How to complete this task -
Whenever a line below includes the word "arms", copy that line.

Given entries -
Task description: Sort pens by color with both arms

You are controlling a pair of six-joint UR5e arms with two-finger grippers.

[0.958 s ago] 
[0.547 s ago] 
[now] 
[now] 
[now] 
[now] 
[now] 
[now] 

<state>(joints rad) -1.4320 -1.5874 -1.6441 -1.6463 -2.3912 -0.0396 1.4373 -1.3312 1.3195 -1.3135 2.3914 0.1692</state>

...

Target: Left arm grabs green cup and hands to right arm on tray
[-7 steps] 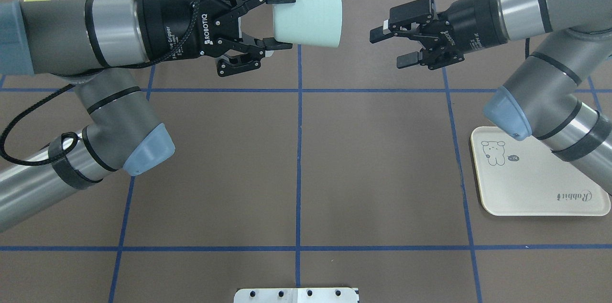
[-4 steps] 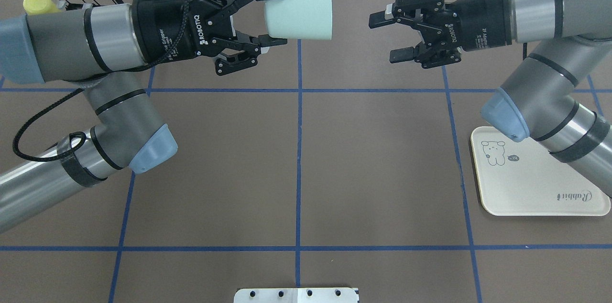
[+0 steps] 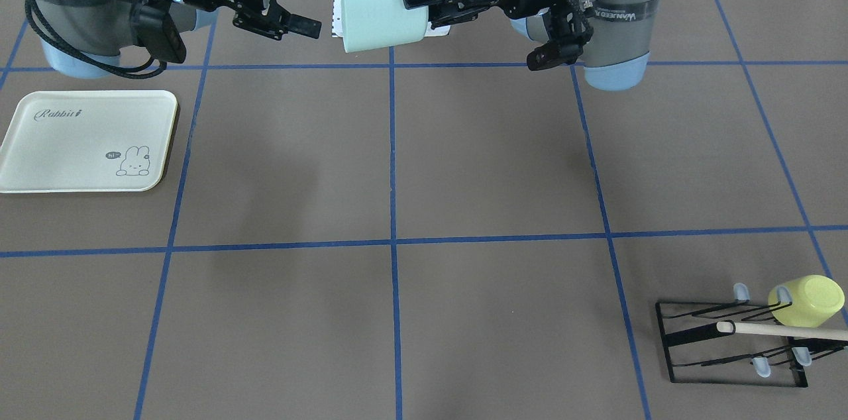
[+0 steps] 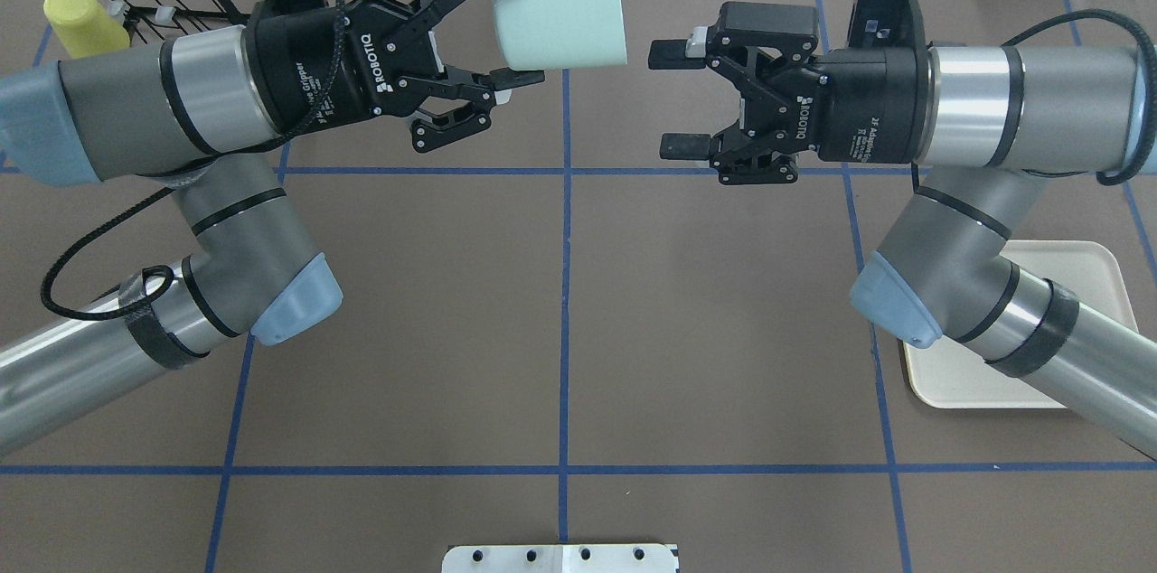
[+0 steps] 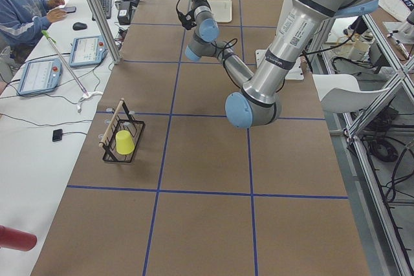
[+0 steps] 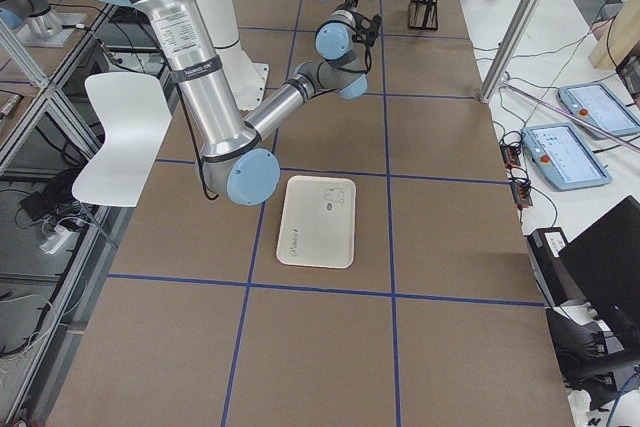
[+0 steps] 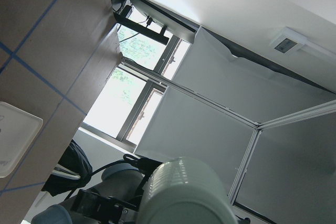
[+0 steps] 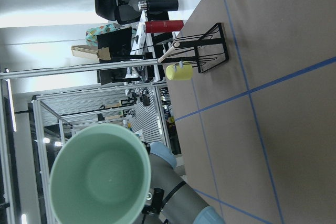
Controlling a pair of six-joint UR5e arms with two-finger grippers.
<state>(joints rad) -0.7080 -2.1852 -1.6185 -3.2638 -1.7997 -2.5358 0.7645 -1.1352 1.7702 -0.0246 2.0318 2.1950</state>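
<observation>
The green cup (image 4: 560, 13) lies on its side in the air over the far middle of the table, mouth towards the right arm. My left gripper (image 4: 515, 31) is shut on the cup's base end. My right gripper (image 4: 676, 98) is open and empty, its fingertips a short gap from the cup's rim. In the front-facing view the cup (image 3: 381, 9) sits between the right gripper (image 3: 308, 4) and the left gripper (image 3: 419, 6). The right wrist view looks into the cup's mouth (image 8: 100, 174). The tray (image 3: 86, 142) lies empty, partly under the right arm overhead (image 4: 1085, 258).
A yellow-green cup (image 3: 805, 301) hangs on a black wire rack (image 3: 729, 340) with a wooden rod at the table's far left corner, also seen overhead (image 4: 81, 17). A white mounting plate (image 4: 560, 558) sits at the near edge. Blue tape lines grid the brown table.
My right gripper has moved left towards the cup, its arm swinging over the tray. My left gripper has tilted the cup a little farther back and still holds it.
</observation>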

Reply -
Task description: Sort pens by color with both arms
You are controlling a pair of six-joint UR5e arms with two-finger grippers.
Controlling a pair of six-joint UR5e arms with two-finger grippers.

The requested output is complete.